Alcuni hanno sottolineato l’imprevedibilità dell’insorgenza: non c’è da stupirsene dal momento che si tratta di un’altra delle caratteristiche distintive dei moti dal basso e spontanei. Eppure il termine è fuorviante perché, date le premesse, sarebbe stato difficile che nulla accadesse: la protesta era prevedibile anche se nessuno avrebbe potuto determinarne in anticipo il momento o le forme.
In realtà, il movimento dei gilet gialli che si presenta perfettamente immemore della esperienza del movimento operaio e dei legami con il passato e che deve re-inventarsi lo strumento dell’assemblea si inserisce con caratteristiche originali in una serie triennale di mobilitazioni. Nell’anno passato citiamo il movimento della primavera, con le lotte promosse dagli studenti e dai ferrovieri, i preparativi del movimento sindacale contro le riforme antisociali del governo Macron, in particolare quella delle pensioni e della disoccupazione, previste per la fine dell’inverno-inizio primavera 2019. Inoltre Marsiglia è stata investita da una doppia mobilitazione: prima le proteste contro la ristrutturazione urbana del quartiere della Plaine, poi i tre cortei seguiti alla morte di otto persone nel crollo di un immobile a Noailles. A loro volta, dei collettivi femministi, riuniti attorno al coordinamento “Nous aussi”, sono scesi in strada a novembre “contro le violenze sessiste e sessuali fatte alle donne”, insistendo inoltre, a differenza di “Nous toutes”, sulla dimensione di razza e di classe di queste violenze. Per ciò che concerne sabato 1 dicembre, terzo round dei gilets jaunes, tre altre manifestazioni erano previste da lungo tempo: quella della CGT, su delle basi classicamente redistributive, quella di Actup, per la giornata mondiale contro l’AIDS, e quella del collettivo “Rosa Parks” su basi che ibridano questione sociale e antirazzismo.
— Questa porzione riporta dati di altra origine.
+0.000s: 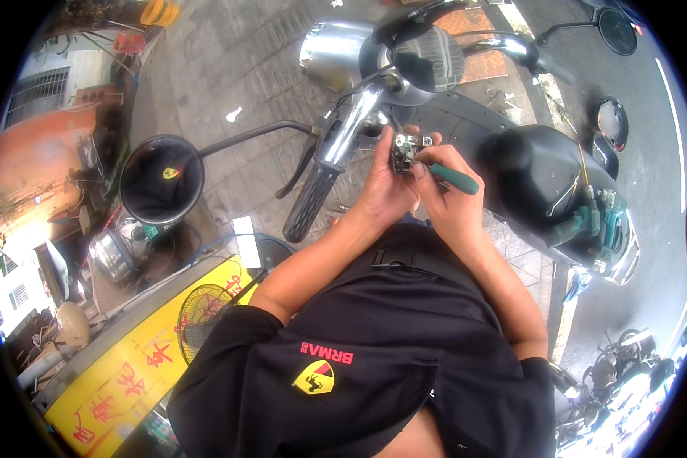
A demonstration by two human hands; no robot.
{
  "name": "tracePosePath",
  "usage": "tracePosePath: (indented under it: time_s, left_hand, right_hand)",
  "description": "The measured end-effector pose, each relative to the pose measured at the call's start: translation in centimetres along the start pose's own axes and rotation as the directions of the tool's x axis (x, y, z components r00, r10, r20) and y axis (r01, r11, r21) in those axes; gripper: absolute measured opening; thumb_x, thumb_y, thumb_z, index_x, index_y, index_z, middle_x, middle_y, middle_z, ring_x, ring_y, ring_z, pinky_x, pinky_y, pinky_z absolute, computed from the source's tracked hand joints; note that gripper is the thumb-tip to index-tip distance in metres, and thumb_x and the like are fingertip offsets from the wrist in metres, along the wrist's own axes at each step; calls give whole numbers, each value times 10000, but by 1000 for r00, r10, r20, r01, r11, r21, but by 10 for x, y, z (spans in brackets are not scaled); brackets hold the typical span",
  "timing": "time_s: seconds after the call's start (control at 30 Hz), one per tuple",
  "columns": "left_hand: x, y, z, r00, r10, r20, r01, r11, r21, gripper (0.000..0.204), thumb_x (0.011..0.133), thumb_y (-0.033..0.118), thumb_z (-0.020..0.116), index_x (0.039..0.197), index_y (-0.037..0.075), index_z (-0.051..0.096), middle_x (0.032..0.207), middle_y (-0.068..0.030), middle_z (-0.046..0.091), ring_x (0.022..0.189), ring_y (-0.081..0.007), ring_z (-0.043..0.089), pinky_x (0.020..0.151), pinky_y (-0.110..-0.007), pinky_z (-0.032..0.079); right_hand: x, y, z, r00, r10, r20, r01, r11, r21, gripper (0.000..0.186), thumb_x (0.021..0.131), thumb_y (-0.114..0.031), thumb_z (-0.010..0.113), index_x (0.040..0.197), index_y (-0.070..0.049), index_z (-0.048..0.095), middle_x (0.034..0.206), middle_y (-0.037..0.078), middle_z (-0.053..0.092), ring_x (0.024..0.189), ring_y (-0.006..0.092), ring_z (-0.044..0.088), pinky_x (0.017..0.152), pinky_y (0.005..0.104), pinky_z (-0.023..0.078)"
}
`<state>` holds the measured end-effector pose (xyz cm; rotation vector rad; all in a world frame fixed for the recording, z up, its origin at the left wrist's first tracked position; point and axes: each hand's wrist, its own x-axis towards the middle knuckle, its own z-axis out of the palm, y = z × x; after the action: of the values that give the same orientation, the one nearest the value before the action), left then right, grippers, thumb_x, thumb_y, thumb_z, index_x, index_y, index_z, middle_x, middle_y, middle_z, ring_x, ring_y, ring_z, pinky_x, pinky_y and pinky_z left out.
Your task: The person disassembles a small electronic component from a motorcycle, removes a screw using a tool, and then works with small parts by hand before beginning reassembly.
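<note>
Close beside the handlebar of a scooter, my left hand is closed around a small metal and black part, probably a switch or lever assembly, though its exact kind is too small to tell. My right hand grips a tool with a green handle, likely a screwdriver. The tool's tip is hidden at the fingertips, which touch the part. To the left, the black rubber grip sits on the chrome handlebar, with a dark brake lever beside it.
A round mirror sticks out left on its stalk. On the black seat at right lie green power tools. A yellow sign and a fan stand at lower left. Several motorcycles are parked at lower right.
</note>
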<state>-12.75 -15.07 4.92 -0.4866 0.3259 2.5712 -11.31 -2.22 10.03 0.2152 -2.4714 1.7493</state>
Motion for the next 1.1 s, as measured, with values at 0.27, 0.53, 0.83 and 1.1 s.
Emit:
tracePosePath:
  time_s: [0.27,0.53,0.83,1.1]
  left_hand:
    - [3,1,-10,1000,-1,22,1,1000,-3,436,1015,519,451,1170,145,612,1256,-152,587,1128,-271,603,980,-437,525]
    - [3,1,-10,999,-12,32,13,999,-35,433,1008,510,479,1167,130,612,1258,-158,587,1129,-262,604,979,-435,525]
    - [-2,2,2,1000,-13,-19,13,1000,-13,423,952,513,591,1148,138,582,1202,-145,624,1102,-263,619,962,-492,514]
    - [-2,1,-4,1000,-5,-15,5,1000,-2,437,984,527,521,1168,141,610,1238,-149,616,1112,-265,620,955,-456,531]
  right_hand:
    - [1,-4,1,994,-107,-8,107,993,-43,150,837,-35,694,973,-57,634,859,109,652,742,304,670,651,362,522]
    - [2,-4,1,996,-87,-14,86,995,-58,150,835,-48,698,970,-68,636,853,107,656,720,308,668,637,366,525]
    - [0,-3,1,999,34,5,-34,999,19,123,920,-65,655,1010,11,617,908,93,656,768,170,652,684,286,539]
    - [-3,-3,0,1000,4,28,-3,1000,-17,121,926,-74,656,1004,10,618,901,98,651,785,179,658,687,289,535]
La non comunicazione tra il movimento dei gilet gialli e il ciclo delle lotte 2016-2018 va investigata ma non può costituire in sè un elemento di giudizio. Secondo il collettivo parigino Plateforme d’Enquêtes Militantes, “la sfera della riproduzione sociale … è al centro di queste lotte [dei gilet gialli]: pensioni, disoccupazione, formazione, alloggi, sanità, etc. Inoltre, è precisamente nel lavoro di riproduzione che le dimensioni di genere e di razza determinano e ricodificano lo sfruttamento.”
E’ certo che Il trittico: prezzo della benzina, potere d’acquisto e rivolta fiscale non è in grado di sfuggire al processo in corso di rinazionalizzazione dello spazio politico europeo nè il problema è stato risolto dalle quaranta richieste che ne sono state originate.
Intanto dal 22 gennaio la firma di Merkel e Macron al trattato di Aquisgrana modificherà il livello di integrazione europea lanciando il ruolo mondiale della Germania che riceverà in dote un viatico per il possesso della bomba atomica. Sarà un balzo in avanti a un processo di fusione tra i due Stati, un esito diverso dalle intenzioni del presidente francese di costituire un polo alternativo a quello tedesco e che apre ulteriori scenari di sviluppo alle tensioni interne all’unione europea, ai suoi rapporti con i mercati. In questa situazione la flessibilità di bilancio concessa al governo francese diventa un atto più che dovuto tanto quanto lo erano state l’inflessibilità offerta alla Grecia e il compromesso al ribasso con cui le pretese italiane sono state contenute.